▶ Problem requirements
In the records below, find the line with "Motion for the", then copy each line exactly until you have copied the line with "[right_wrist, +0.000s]". Leave any picture out.

▶ Data records
--- START ---
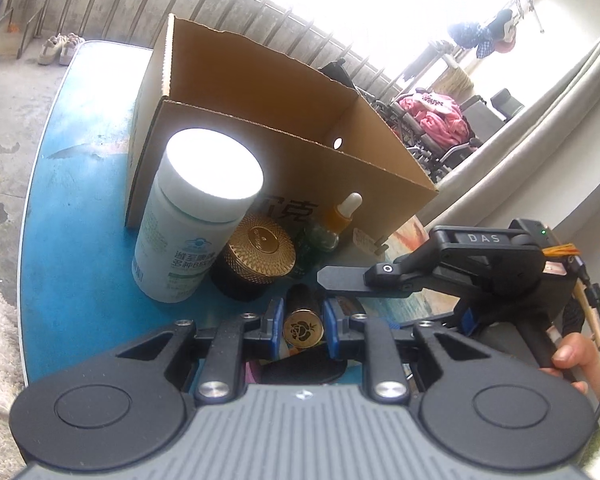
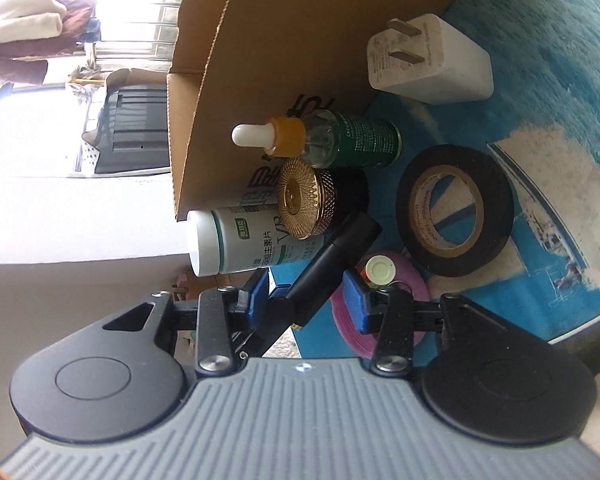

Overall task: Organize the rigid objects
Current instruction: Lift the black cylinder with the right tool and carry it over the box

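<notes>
My left gripper [image 1: 303,312] is shut on a black lipstick tube with a gold rose cap [image 1: 302,322], held just above the blue table. The same tube [image 2: 332,256] shows in the right wrist view, lying between the blue pads of my right gripper [image 2: 310,294], which is open around it without touching. My right gripper also shows in the left wrist view [image 1: 340,280], to the right. In front stand a white pill bottle [image 1: 188,232], a black jar with a gold lid [image 1: 258,256], an amber dropper bottle [image 1: 344,216] and a green bottle [image 2: 360,142]. The open cardboard box [image 1: 284,120] is behind them.
A white charger plug [image 2: 428,68], a black tape roll [image 2: 454,208], a pink tape roll [image 2: 412,280] and a small bottle with a pale green cap [image 2: 380,270] lie on the blue table [image 1: 80,220]. Shoes and floor lie beyond the table's left edge.
</notes>
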### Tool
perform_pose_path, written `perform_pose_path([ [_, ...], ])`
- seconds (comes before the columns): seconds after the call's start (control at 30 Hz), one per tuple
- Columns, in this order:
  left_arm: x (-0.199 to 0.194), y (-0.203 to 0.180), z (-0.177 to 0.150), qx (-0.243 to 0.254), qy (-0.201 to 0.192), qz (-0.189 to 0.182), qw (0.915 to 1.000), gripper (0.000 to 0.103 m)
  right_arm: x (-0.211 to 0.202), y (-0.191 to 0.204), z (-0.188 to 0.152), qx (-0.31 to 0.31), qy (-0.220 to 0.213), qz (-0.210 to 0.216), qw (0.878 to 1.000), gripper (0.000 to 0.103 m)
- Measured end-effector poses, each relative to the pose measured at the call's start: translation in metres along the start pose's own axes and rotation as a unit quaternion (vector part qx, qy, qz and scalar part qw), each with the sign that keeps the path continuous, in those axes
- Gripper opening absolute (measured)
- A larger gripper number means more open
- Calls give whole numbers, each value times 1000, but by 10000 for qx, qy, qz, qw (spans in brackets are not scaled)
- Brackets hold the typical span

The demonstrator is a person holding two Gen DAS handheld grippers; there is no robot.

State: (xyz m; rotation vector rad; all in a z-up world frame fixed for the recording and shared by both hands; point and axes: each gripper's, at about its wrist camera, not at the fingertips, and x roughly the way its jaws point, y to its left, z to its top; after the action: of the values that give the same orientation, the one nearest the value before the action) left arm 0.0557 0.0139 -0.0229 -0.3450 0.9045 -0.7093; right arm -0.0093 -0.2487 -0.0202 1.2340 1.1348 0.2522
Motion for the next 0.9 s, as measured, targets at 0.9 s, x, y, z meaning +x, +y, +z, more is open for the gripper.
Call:
perform_pose_path([
  [0.9,-66,-54,89,663,-961,-63,9931,22,-4,165,42,-2075,-402,719,9748,34],
])
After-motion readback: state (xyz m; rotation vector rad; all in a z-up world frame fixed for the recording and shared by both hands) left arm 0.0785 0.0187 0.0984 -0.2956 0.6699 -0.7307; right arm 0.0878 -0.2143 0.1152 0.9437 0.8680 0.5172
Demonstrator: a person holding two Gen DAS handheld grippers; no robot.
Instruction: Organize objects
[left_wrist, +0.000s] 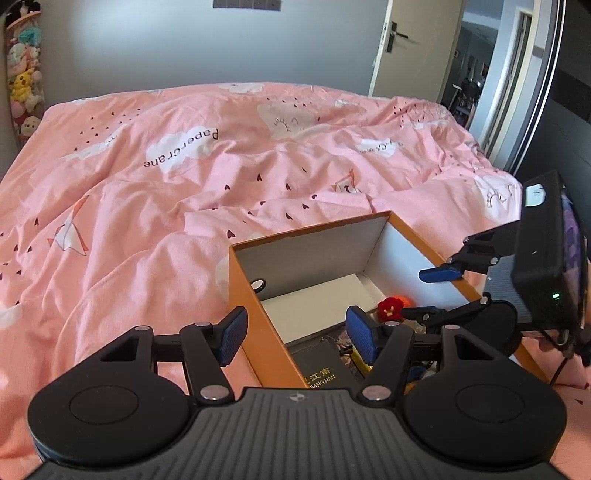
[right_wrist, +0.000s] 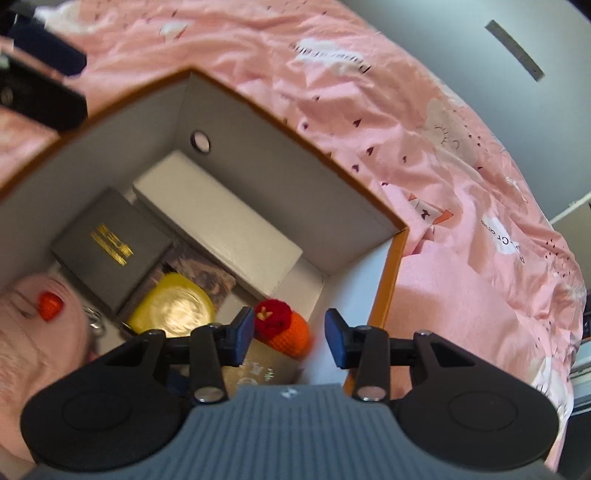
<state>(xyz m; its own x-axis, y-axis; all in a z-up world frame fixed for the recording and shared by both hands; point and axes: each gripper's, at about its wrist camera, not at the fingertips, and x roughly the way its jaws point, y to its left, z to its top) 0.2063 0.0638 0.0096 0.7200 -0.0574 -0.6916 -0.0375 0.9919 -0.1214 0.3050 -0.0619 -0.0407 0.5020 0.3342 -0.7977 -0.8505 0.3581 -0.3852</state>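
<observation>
- Your left tool (left_wrist: 295, 338) is spread apart and holds nothing; it straddles the near wall of the orange box (left_wrist: 258, 325), one pad outside, one inside.
- Your right tool (right_wrist: 290, 338) is also spread apart and empty, hanging over the box's (right_wrist: 388, 295) inside near its corner.
- The left view shows the box sitting on the pink bedspread (left_wrist: 166, 184), with your right tool (left_wrist: 439, 275) reaching in from the right side; inside it shows little beyond the dark book (left_wrist: 321, 369) and the red-and-orange crochet toy (left_wrist: 391, 306).
- Only the right view looks down into the box: a white box (right_wrist: 221, 218) along the far wall, a dark book (right_wrist: 110, 247) with gold lettering, a yellow round lid (right_wrist: 173, 306), and the crochet toy (right_wrist: 284, 326) just ahead of the tool's pads.
- At the right view's left edge lies a pink plush (right_wrist: 37, 314) with an orange spot.
- The left view alone shows the open door (left_wrist: 410, 48) and stuffed toys (left_wrist: 24, 74) on the wall.
</observation>
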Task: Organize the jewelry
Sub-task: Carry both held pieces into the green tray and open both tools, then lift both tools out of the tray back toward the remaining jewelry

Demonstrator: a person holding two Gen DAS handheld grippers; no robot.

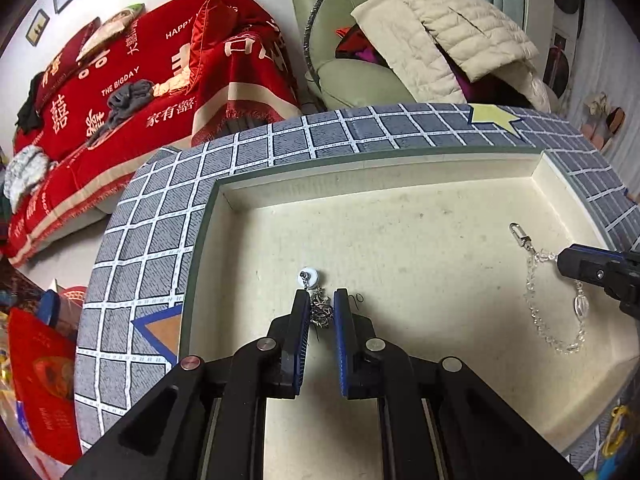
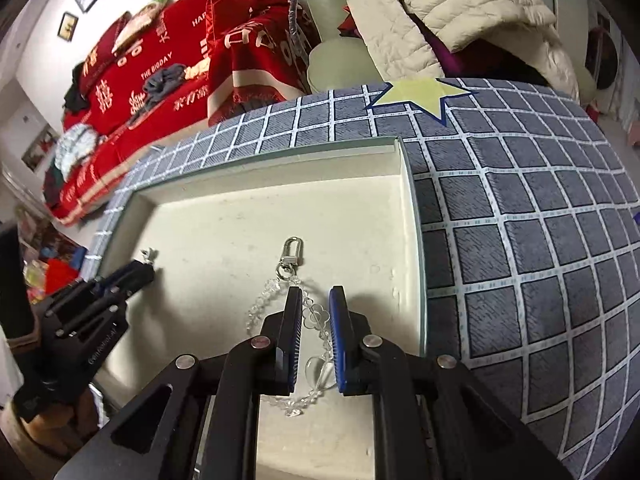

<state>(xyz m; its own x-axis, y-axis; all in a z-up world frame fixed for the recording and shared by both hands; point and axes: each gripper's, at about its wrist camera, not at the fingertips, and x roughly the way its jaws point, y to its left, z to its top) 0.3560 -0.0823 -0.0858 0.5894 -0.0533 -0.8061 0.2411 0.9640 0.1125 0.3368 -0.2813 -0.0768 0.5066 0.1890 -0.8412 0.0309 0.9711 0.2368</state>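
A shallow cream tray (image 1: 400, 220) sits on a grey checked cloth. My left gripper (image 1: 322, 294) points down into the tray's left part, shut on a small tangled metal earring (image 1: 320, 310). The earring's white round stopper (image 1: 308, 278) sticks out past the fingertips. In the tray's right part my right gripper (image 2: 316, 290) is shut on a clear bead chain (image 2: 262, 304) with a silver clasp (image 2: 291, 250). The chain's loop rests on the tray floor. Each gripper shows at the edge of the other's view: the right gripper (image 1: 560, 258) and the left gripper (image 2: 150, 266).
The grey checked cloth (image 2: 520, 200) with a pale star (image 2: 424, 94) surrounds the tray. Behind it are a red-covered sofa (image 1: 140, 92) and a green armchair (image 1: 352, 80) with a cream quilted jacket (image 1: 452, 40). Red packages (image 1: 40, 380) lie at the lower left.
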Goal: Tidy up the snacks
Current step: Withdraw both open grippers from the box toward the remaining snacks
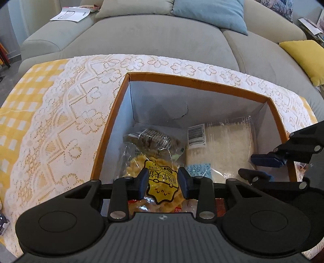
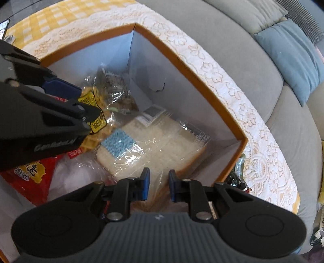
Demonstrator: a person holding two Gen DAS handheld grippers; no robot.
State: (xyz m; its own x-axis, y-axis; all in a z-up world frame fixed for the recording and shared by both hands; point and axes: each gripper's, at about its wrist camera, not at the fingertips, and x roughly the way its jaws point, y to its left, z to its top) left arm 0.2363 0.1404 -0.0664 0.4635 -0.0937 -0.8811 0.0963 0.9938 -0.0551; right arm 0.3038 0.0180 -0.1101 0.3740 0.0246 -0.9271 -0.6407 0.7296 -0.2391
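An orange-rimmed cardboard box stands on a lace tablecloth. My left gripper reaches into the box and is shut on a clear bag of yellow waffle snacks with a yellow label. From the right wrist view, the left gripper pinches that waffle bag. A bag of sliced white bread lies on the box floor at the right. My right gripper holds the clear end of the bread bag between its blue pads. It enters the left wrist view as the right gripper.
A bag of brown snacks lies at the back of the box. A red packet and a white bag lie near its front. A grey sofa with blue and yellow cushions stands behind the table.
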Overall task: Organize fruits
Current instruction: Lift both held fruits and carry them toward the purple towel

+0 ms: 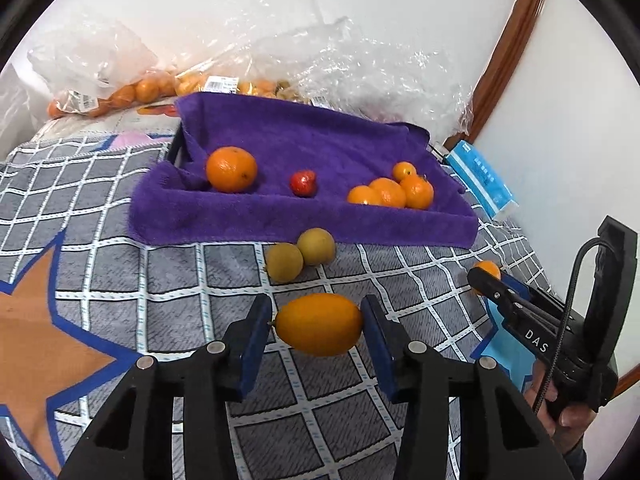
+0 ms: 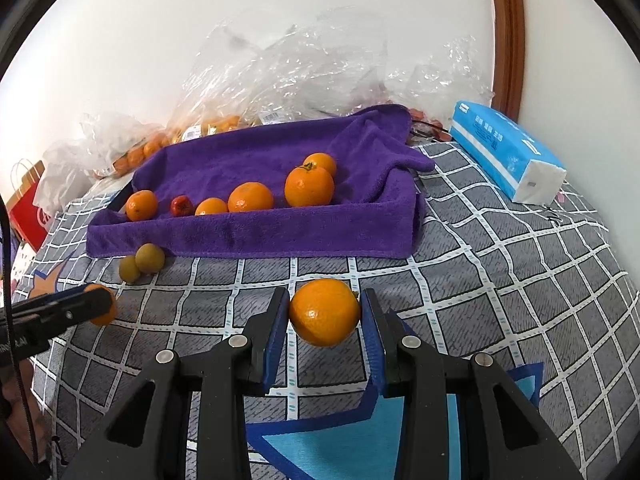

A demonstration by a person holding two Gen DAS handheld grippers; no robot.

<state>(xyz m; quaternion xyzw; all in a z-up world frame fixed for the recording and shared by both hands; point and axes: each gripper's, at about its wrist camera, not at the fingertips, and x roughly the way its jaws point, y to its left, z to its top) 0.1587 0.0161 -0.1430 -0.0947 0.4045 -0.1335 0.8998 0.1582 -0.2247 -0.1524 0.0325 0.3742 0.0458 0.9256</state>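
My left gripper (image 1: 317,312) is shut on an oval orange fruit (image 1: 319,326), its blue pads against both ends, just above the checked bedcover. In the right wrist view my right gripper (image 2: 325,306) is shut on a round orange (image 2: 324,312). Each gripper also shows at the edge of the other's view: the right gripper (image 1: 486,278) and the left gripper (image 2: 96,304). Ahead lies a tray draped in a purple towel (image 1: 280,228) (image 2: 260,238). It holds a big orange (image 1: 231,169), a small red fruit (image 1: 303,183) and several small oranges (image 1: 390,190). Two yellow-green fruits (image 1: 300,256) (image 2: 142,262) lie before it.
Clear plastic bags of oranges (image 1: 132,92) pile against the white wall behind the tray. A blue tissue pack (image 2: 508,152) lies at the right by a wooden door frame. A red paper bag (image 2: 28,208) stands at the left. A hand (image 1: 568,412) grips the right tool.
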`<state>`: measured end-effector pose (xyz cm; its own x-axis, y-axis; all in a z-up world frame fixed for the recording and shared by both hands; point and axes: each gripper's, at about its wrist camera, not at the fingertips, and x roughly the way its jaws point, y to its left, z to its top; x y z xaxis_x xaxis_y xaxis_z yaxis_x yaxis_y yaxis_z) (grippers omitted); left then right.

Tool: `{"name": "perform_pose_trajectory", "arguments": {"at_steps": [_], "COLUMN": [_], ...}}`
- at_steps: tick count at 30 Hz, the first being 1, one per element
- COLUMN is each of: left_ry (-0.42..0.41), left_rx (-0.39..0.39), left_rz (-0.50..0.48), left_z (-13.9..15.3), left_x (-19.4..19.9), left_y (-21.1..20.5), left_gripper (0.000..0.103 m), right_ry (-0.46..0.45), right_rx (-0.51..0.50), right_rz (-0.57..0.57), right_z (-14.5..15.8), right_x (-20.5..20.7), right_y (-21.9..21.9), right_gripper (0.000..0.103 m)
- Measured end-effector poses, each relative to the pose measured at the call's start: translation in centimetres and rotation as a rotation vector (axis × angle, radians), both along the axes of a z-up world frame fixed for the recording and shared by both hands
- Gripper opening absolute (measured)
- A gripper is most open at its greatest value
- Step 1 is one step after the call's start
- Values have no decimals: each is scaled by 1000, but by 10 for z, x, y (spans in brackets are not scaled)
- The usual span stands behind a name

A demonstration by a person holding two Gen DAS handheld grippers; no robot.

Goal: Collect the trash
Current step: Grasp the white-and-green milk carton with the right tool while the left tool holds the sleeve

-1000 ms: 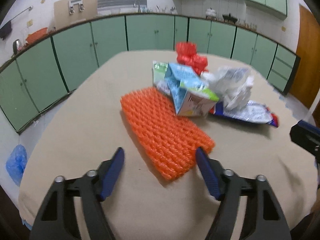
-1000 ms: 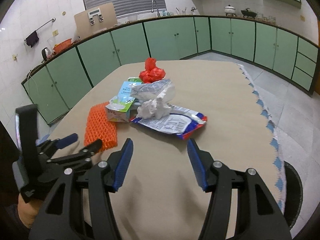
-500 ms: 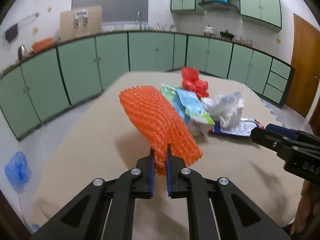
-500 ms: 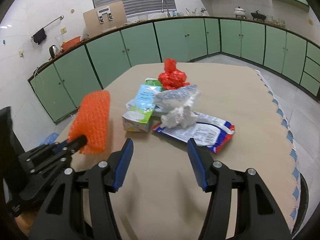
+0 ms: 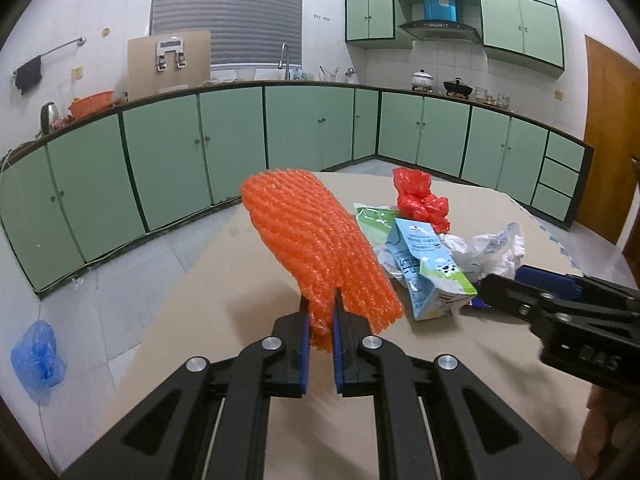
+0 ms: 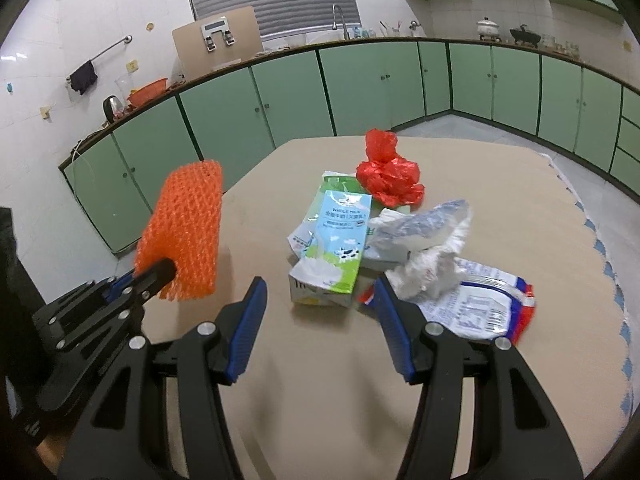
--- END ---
▶ Solved exercise
Motion for the next 0.9 s, as measured, targets at 0.9 s, x, y, z meaning +x, +y, +z, more is open for the gripper.
Call:
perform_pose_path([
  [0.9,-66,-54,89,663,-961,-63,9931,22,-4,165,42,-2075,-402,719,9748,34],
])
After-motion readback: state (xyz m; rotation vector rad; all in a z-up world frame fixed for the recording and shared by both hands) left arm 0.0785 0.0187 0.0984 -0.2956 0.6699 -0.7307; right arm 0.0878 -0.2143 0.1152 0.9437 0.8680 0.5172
Demonstrator: a person holding two Gen DAS handheld grippers; no robot.
Instruction: Organize objects
[left_wrist, +0.000s] 
[right_wrist, +0.000s] 

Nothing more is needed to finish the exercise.